Kılıçdaroğlu Yalova Mitinginde Halka Seslendi

Kılıçdaroğlu Yalova Mitinginde Halka Seslendi
 CHP lideri Kemal Kılıçdaroğlu, Yalova'da vatandaşlara seslendi.CHP Genel Başkanı Kemal Kılıçdaroğlu, Yalova'da vatandaşlarla buluştu.CHP Genel Başkanı Kemal Kılıçdaroğlu, Yalova'da halka seslendi. ''Zaman zaman şikayet...

 CHP lideri Kemal Kılıçdaroğlu, Yalova'da vatandaşlara seslendi.

CHP Genel Başkanı Kemal Kılıçdaroğlu, Yalova'da vatandaşlarla buluştu.

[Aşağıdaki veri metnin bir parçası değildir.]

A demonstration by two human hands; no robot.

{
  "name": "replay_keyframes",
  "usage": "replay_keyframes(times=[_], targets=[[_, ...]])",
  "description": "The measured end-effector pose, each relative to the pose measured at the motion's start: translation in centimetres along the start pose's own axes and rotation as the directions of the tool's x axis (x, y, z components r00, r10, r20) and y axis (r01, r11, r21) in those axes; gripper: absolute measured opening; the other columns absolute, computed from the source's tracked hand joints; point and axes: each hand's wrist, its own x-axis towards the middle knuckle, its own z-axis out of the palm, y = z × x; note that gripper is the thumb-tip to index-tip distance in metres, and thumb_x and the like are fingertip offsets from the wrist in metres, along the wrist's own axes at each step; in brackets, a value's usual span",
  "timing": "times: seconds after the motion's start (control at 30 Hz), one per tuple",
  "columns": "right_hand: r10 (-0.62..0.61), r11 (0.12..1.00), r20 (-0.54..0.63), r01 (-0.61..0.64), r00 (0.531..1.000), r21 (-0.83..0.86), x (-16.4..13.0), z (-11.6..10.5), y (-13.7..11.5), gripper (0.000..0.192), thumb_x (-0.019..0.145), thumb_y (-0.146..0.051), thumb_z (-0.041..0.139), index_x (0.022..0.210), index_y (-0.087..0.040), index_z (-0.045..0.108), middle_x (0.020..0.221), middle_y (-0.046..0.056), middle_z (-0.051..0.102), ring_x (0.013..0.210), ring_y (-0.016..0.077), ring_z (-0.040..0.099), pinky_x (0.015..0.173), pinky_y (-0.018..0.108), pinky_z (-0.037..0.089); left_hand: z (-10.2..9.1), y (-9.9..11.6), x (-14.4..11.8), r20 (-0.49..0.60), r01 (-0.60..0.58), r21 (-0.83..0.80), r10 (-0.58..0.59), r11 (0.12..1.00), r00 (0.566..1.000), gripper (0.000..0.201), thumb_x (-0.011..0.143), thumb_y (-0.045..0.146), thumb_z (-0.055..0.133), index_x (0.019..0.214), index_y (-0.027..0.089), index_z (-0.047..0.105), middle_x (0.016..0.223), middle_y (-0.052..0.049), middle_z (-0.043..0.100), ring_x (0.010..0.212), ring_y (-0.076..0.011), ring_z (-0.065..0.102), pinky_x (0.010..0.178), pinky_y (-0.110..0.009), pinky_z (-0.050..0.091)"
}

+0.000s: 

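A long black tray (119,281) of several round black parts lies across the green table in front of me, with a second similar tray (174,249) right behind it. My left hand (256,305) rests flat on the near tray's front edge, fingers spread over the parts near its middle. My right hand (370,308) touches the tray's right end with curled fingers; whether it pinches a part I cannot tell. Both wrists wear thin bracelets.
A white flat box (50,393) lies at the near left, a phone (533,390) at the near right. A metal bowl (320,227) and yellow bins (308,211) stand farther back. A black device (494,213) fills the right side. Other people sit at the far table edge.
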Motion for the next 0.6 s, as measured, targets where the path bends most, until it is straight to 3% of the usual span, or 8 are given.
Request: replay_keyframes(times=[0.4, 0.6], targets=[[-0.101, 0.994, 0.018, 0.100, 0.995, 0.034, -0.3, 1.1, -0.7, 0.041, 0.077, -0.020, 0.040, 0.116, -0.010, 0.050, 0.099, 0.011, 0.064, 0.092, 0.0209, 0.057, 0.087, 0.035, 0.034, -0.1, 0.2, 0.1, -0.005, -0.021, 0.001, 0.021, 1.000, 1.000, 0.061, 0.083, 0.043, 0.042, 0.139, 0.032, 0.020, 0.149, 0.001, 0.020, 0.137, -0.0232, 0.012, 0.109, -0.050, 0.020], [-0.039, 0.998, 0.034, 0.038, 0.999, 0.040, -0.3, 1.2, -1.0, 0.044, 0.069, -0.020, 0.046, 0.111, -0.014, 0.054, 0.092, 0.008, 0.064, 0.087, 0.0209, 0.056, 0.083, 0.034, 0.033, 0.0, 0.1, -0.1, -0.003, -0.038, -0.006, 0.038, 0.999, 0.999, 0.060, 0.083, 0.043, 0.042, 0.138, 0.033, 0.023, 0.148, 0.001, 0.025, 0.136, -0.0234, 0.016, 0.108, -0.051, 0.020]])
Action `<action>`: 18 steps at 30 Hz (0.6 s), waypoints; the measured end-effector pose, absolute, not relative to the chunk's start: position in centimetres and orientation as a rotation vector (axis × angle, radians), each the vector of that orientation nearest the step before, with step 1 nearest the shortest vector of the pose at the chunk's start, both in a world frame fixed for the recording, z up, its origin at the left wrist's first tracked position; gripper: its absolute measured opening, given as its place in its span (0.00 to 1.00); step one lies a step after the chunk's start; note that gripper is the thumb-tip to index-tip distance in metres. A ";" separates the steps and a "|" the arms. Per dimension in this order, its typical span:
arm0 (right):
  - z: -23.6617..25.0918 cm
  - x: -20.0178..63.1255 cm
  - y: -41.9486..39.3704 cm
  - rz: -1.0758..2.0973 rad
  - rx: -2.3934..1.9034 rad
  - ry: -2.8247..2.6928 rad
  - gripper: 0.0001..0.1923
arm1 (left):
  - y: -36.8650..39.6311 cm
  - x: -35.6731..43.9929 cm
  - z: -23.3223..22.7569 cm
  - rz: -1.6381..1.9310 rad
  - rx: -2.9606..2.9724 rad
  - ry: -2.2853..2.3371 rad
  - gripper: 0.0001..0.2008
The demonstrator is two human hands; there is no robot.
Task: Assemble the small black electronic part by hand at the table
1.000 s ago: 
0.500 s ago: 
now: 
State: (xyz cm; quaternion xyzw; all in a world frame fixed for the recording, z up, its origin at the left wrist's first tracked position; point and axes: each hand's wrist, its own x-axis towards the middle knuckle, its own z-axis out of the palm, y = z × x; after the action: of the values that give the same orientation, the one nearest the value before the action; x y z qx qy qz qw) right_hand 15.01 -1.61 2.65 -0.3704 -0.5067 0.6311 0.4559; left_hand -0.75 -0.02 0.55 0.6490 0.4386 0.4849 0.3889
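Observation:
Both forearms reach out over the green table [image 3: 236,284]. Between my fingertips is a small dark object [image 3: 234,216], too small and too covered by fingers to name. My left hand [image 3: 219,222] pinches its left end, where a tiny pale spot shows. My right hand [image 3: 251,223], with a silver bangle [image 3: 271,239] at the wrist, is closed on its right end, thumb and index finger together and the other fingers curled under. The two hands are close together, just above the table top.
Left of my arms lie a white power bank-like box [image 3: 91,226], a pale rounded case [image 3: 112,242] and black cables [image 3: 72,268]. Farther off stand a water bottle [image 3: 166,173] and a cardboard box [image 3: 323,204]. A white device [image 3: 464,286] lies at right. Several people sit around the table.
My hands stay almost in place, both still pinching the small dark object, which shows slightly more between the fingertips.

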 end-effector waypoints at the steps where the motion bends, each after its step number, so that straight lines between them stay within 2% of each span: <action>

CHP Genel Başkanı Kemal Kılıçdaroğlu, Yalova'da halka seslendi. ''Zaman zaman şikayet ediyorlar. Efendim Muharrem İnce niye Yalova’da değil şu ile gitti diye'' ifadelerini kullanan Kılıçdaroğlu, ''Muharrem İnce’yi sadece Yalova için değil diğer iller için de görevlendiriyorum, gidip çalışıyor. Böyle bir şikayet gelirse 'Öyle bir vekil yetiştirdik ki, sadece Yalova için değil Türkiye için çalışıyor. Onur duyun onunla' deyin'' diye konuştu.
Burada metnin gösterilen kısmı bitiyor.